Você adiciona um tipo após um dois-pontos. TypeScript pode inferir muitos tipos, então você anota onde isso adiciona clareza ou onde a inferência não é possível.
ts
// variables — usually let inference work
let count: number = 0; // explicit
let name = "Ann"; // inferred as string (annotation redundant)
// function parameters — always annotate (can't be inferred)

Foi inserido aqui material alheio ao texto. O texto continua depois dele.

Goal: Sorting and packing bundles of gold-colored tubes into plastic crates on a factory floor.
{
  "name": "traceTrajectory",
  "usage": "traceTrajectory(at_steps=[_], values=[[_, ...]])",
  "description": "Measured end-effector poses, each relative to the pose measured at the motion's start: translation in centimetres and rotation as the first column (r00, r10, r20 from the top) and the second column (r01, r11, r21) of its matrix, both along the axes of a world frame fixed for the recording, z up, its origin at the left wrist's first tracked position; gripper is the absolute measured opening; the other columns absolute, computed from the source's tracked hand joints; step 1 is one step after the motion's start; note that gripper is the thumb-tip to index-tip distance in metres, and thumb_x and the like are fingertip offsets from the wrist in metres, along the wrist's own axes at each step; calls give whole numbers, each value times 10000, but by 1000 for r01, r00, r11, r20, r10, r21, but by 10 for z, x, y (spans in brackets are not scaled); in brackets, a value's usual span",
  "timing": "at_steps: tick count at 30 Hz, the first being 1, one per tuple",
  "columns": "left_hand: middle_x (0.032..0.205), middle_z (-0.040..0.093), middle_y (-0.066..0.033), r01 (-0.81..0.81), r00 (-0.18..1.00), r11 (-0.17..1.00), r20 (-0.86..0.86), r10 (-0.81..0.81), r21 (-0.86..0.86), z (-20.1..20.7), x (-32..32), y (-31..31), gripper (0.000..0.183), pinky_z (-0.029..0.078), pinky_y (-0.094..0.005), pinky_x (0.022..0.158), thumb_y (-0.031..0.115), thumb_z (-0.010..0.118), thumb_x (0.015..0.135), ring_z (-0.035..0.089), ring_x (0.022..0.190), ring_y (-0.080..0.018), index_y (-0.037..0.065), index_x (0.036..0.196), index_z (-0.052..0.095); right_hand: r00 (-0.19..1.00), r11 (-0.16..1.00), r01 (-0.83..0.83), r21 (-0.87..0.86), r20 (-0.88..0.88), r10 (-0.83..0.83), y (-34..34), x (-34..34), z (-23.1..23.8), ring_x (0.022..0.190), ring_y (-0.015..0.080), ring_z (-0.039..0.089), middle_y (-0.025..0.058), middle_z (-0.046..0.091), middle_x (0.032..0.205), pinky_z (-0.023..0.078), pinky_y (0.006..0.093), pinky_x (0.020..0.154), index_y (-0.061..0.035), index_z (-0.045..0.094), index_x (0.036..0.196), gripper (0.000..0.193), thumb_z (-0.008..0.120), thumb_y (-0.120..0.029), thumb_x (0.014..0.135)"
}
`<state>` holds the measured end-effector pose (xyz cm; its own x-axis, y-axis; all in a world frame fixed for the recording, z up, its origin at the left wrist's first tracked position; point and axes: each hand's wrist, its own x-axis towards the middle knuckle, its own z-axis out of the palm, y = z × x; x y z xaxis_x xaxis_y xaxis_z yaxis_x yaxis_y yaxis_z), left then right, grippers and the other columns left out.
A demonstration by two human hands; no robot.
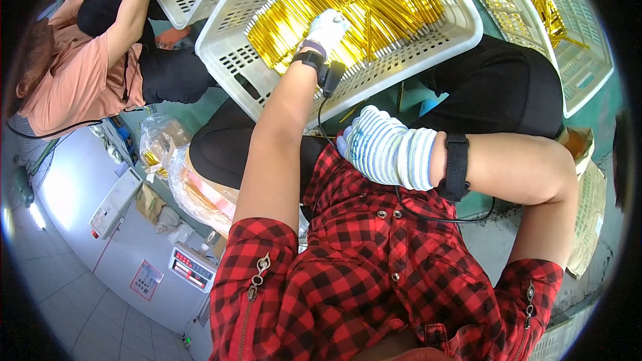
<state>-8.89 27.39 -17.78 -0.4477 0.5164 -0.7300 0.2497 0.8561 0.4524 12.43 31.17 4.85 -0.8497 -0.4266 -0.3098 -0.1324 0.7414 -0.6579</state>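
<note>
My left hand (328, 31), in a white glove, reaches into a white plastic crate (227, 40) and rests on a layer of thin shiny gold tubes (394, 0) with pale ends. Its fingers are curled down and closed among the tubes; how many they grip is hidden. A few tubes lie slantwise across the rest, one with its end close to my fingertips. My right hand (388, 150), in a blue-and-white striped glove, is bent inward before my waist, below the crate's near edge. It is closed, fingers mostly turned out of sight, so what they hold is hidden.
Another crate (528, 20) with gold tubes stands at the right, and one more (184, 0) at the upper left. A co-worker in a pink shirt (87, 87) sits at the left. Clear plastic bags (164, 140) lie beside my leg. A cable runs between my wrist bands.
</note>
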Motion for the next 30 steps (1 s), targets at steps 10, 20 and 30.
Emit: traceTrajectory(at_steps=[10, 20, 30], values=[[838, 679, -74, -347, 937, 873, 105, 332, 343, 42, -46, -5, 197, 518, -282, 566, 116, 649, 867, 644, 657, -147, 27, 1042, 641, 995, 1000, 25, 3, -101, -24, 0, 1, -7, 669, 317, 647, 121, 643, 733, 505, 405, 586, -71, 649, 853, 178, 541, -212, 861], [1068, 639, -137, -679, 457, 585, 879, -135, 443, 198, -70, 87, 340, 541, -392, 864, 211, 550, 956, 644, 922, -262, 2, 1223, 526, 974, 999, 36, 17, -226, -32, -2, 6, -4, 633, 318, 632, 119, 641, 717, 489, 427, 549, -70, 655, 817, 194, 541, -220, 864], [1050, 660, -116, -306, 730, 615, 594, -338, 726, 194, 6, 165, 349, 539, -369, 847, 254, 550, 965, 640, 952, -256, -22, 1173, 598, 984, 998, 60, -20, -167, -62, 21, 6, 1, 683, 291, 628, 85, 606, 712, 470, 406, 609, -50, 642, 972, 302, 632, -262, 757]])
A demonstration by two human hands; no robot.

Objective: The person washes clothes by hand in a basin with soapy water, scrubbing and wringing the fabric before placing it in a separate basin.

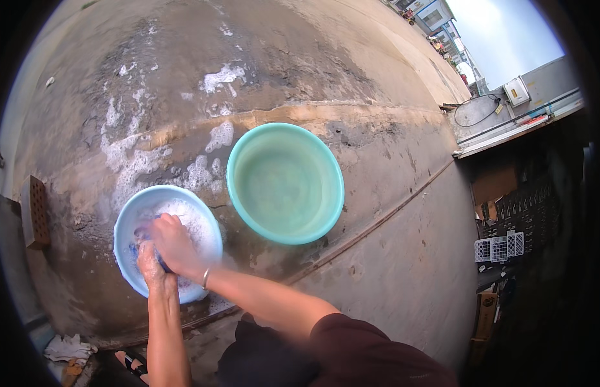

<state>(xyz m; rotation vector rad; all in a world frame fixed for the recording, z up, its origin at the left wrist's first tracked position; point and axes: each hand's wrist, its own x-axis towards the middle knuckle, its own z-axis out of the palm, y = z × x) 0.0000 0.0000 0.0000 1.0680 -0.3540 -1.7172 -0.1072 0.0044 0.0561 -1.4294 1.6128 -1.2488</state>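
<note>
Concrete ground (393, 255), wet and streaked with foam patches (220, 79). On it, turquoise basin (329, 187), the bigger of the two, holding faintly cloudy water with no thick suds visible. Just beside it, lower left, light-blue basin (215, 238), suds (191, 222) thick over its right part. Perforated brick (35, 213) stands off to the left; white plastic crates (498, 249) well apart on the right.

Both forearms reach into the light-blue basin. Right hand (173, 242), motion-blurred, crosses over beside the left hand (149, 263); the two are touching or nearly so, can't tell which. Fingers of both look curled in, bunched on a wet blue cloth (142, 232); exact fingertip contact is lost in blur and foam. Cloth sits inside the light-blue basin, between and under the hands, only small bits showing; kind of garment or rag can't be told.

Progress, as judged: soapy hand-washing is under way, roughly mid-stage. Cloth is already wet and among suds; scrubbing looks unfinished and the suds aren't rinsed out. How clean it is can't be told. Smallest: metal bracelet (206, 277) at the right wrist.
</note>
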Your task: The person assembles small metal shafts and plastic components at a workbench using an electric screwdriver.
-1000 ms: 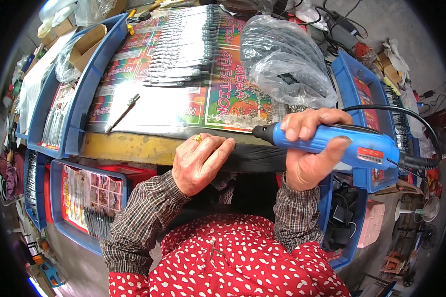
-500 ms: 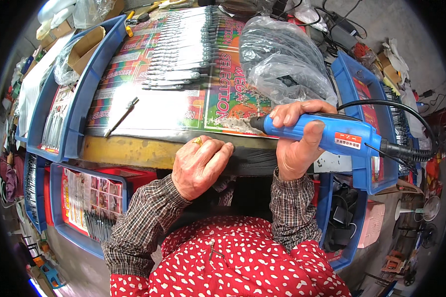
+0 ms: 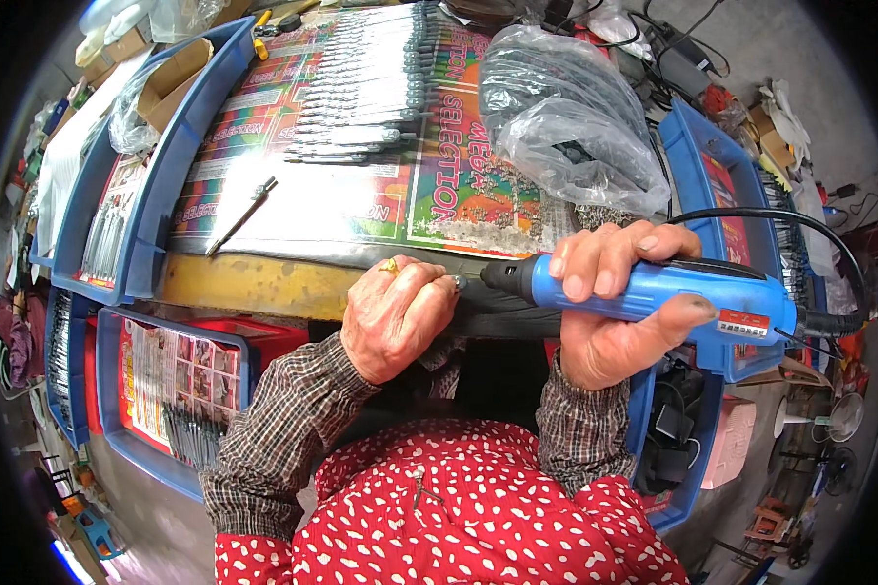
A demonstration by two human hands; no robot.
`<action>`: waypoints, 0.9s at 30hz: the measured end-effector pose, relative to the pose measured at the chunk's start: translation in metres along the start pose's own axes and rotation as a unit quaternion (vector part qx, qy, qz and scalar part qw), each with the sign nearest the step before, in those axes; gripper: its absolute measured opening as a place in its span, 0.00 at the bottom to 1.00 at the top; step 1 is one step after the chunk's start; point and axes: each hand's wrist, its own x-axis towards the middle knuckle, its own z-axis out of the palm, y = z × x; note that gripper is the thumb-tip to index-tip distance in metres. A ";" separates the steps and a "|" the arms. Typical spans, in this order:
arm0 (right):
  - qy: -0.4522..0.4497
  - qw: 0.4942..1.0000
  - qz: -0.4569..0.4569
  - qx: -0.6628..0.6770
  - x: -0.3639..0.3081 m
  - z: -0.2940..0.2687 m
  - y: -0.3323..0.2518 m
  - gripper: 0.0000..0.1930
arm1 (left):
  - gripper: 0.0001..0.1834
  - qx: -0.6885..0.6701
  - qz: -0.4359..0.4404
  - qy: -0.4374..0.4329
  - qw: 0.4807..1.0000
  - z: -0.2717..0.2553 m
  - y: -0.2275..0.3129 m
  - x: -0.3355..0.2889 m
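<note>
My right hand (image 3: 619, 302) is wrapped around a blue corded electric screwdriver (image 3: 654, 292), its black nose pointing left at the fingers of my other hand. My left hand (image 3: 400, 314) is closed at the table's front edge, a ring on one finger. A small greyish end shows at its fingertips, close to the tool's nose; what it belongs to is hidden. Scattered tiny metal parts, seemingly screws (image 3: 502, 210), lie on the printed sheet beyond the tool. To the left, a single slim dark-and-silver pen-like piece (image 3: 242, 216) rests diagonally.
Rows of similar pen-like pieces (image 3: 361, 88) lie at the back. A clear plastic bag (image 3: 580, 127) with dark contents sits right of them. Blue trays (image 3: 174, 166) flank the table; a lower tray (image 3: 117, 390) stands at left. The tool's black cable (image 3: 839, 234) arcs at right.
My right hand has swung the screwdriver's nose down and left, from over the small parts to beside my left fingertips. My left hand has stayed nearly in place.
</note>
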 end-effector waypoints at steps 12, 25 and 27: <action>-0.002 1.000 0.012 0.019 -0.002 0.002 -0.001 0.28 | 0.17 0.015 0.000 -0.002 1.000 -0.001 0.001 0.001; 0.009 1.000 -0.002 0.006 -0.002 0.000 -0.004 0.29 | 0.19 0.020 0.017 -0.015 1.000 0.000 -0.001 -0.001; 0.010 1.000 -0.001 0.006 -0.003 -0.001 -0.005 0.29 | 0.18 0.017 0.018 -0.016 1.000 0.000 -0.001 0.000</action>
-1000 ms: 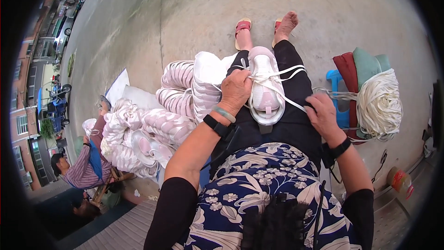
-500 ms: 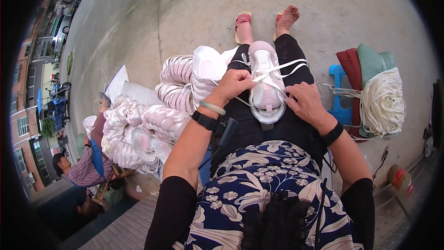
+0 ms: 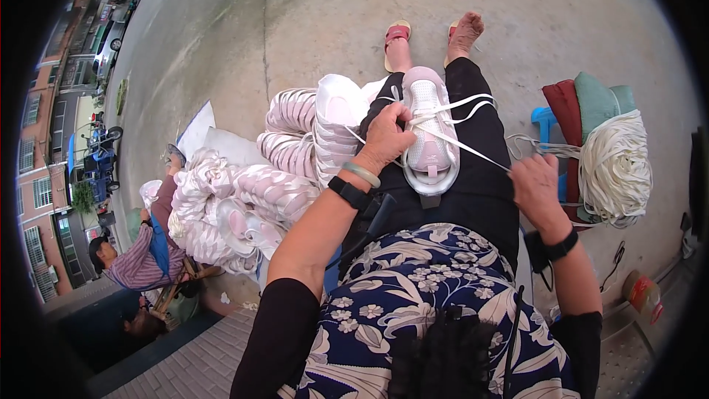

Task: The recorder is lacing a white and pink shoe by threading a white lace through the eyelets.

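Observation:
A pale pink and white sneaker (image 3: 427,149) lies along my black-trousered lap, toe pointing away from me. White shoelace (image 3: 459,145) crosses its tongue, with one length running taut to the right and a loose loop over my right thigh. At the shoe's left edge, my left hand (image 3: 384,135) is closed, thumb and forefinger gripping its side by the lacing; the exact pinch point is partly hidden. Out past the right thigh, my right hand (image 3: 535,186) is closed on the end of the taut lace.
Stacked pink-white shoe parts (image 3: 292,129) and a larger heap (image 3: 221,199) stand at left. A white lace bundle (image 3: 617,166) and red and green cloth (image 3: 602,103) rest on a blue stool (image 3: 545,127) at right. Another person (image 3: 148,258) sits far left.
My right hand has moved right, away from the shoe, drawing a lace out straight. My left hand stays at the shoe's left edge. The whole view has shifted slightly.

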### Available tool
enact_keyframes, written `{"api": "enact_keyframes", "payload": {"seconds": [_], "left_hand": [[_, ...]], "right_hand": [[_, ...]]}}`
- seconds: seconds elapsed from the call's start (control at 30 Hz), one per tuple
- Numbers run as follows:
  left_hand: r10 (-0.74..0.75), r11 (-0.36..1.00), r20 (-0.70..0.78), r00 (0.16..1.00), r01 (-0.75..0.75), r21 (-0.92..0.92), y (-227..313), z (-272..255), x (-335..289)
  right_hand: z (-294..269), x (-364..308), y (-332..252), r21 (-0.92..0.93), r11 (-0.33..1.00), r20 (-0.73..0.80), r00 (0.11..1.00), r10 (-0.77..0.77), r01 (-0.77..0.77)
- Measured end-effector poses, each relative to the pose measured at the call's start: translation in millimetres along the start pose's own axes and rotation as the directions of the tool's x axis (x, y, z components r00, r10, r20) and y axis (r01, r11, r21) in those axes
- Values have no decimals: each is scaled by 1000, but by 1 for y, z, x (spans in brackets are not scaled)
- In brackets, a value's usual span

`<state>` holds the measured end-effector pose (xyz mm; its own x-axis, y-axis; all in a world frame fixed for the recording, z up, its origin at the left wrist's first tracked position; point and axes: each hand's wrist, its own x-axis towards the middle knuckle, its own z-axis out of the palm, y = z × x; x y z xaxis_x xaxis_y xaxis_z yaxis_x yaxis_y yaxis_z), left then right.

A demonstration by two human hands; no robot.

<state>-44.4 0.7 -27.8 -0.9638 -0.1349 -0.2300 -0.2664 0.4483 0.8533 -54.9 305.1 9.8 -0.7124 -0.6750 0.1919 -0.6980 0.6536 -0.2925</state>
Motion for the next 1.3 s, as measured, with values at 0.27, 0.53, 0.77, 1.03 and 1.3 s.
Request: {"api": "enact_keyframes", "payload": {"seconds": [0.27,0.53,0.77,1.03,1.3], "left_hand": [[44,992,-87,995,-33,119,15,6,-9],[543,768,-123,831,-432,472,36,27,-4],[497,785,-122,859,-385,486,30,34,3],[464,776,-68,883,-368,513,33,42,0],[562,669,-30,827,-433,605,42,48,6]], "right_hand": [[7,-1,2,244,969,42,999,21,-31],[30,84,-38,477,868,30,989,143,-140],[50,85,-37,461,849,187,963,193,-259],[61,81,-25,556,801,138,975,174,-222],[66,78,-24,566,787,157,969,191,-247]]}}
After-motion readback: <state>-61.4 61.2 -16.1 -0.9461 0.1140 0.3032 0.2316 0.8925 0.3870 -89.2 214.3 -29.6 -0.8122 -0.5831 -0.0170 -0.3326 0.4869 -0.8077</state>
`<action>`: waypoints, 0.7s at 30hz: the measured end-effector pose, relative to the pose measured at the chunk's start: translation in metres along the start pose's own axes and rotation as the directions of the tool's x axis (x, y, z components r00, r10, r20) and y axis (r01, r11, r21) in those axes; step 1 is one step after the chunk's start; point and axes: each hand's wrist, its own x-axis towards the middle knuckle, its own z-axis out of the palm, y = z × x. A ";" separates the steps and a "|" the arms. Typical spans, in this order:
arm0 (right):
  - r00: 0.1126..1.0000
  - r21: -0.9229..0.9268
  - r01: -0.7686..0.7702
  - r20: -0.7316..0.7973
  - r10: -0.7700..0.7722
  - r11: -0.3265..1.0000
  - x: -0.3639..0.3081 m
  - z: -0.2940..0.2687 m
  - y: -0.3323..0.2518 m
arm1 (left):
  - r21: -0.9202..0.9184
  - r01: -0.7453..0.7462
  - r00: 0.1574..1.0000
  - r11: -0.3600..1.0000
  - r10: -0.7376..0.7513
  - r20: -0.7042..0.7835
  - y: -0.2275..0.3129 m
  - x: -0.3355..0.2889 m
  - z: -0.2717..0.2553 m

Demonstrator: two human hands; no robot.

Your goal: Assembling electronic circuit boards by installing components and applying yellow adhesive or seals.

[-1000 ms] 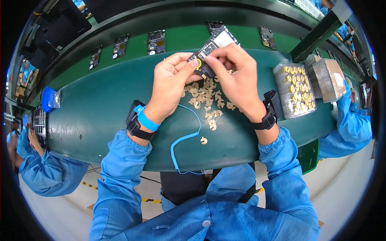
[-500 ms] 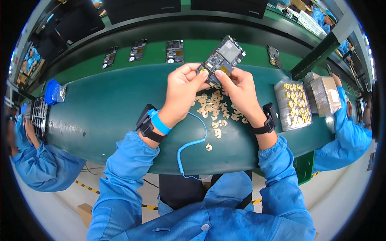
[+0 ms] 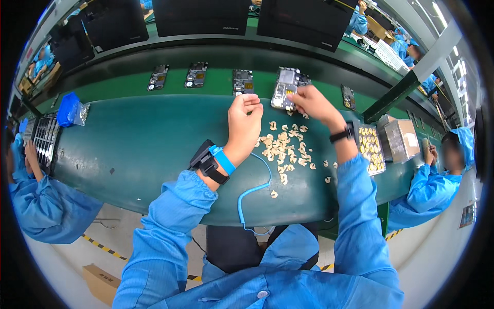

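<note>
My right hand (image 3: 315, 104) is closed on the near right edge of a dark circuit board (image 3: 288, 77) with a pale metal shield, over the far edge of the table mat. Behind it, part of another board (image 3: 304, 80) shows. My left hand (image 3: 244, 123) is raised to the left of the board and apart from it. Its fingers are curled toward the thumb; what lies between them, if anything, is too small to make out. Below my hands, many small beige curved scraps (image 3: 280, 147) are scattered on the green mat (image 3: 154, 149).
Several boards (image 3: 196, 75) lie along the green strip beyond the mat. At right stand a clear tray of round yellow pieces (image 3: 370, 147) and a wrapped stack (image 3: 401, 139). A blue bag (image 3: 67, 109) lies left. A coiled blue cord (image 3: 242, 201) crosses the front edge. Co-workers sit on both sides.
My left hand has let go of the board and drawn away to its left. My right hand has moved the board slightly away from me and turned it more upright. The view has shifted.
</note>
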 end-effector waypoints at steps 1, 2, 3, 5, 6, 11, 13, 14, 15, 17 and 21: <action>1.000 -0.010 -0.020 0.023 0.020 1.000 0.017 -0.006 0.000 | 0.014 0.011 1.000 1.000 -0.011 0.007 -0.001 0.000 0.000; 1.000 -0.072 -0.010 -0.010 0.009 0.997 0.034 -0.015 0.013 | 0.001 0.009 1.000 1.000 -0.009 0.016 -0.004 0.000 0.004; 0.999 -0.132 0.002 -0.037 -0.007 0.991 0.052 -0.021 0.029 | 0.016 0.026 0.999 1.000 -0.027 0.039 -0.007 0.000 0.004; 0.993 -0.280 -0.005 -0.114 -0.028 0.960 0.066 -0.028 0.049 | 0.020 0.035 0.998 0.999 -0.036 0.060 -0.010 0.000 0.006; 0.945 -0.336 -0.024 -0.314 -0.088 0.942 0.068 -0.031 0.060 | 0.036 0.042 0.997 0.998 -0.044 0.069 -0.011 0.000 0.007; 0.815 -0.544 -0.433 -0.578 0.053 0.719 0.046 -0.020 0.072 | 0.062 0.055 0.993 0.997 -0.061 0.099 -0.005 -0.003 -0.001; 0.811 -0.506 -0.415 -0.582 0.056 0.756 0.046 -0.021 0.084 | 0.024 0.071 0.990 0.997 -0.073 0.122 0.004 -0.005 0.004; 0.808 -0.468 -0.391 -0.587 0.052 0.793 0.045 -0.025 0.090 | -0.013 0.081 0.987 0.997 -0.079 0.141 0.009 -0.006 0.009; 0.798 -0.465 -0.407 -0.600 0.058 0.787 0.043 -0.029 0.096 | -0.020 0.083 0.984 0.996 -0.078 0.159 0.014 -0.008 0.012; 0.732 0.059 -0.214 -0.652 0.200 0.975 0.046 -0.023 0.093 | -0.028 0.227 0.946 0.973 -0.214 0.243 0.019 -0.009 0.010; 0.604 0.140 -0.061 -0.783 0.148 0.988 0.023 -0.015 0.069 | 0.010 0.231 0.907 0.973 -0.219 0.359 0.023 -0.012 0.005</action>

function greet(name: string, times: number): string {
return name.repeat(times);
}
// arrays and objects
const ids: number[] = [1, 2, 3];
const user: { name: string; age: number } = { name: "Ann", age: 30 };
Tipos de retorno: inferir ou anotar?
ts
function add(a: number, b: number) { return a + b; } // inferred return: number
function load(): Promise<User> { ... } // explicit — documents the contract
Os tipos de retorno são inferidos, mas anotá-los em funções exportadas/públicas é uma boa prática: documenta a intenção e captura erros dentro da função (se você acidentalmente retorna algo incorreto, o erro aponta para a função, não para seus chamadores).
Casos especiais
ts
function log(msg: string): void {} // returns nothing
function fail(): never { throw new Error(); } // never returns normally
const fn: (x: number) => string = ...; // function type annotation
Por que isso importa
A regra prática: anote assinaturas de função (parâmetros e tipos de retorno públicos) explicitamente, deixe as variáveis locais serem inferidas. Isso mantém o código conciso enquanto deixa os contratos nos limites das funções claros e verificados.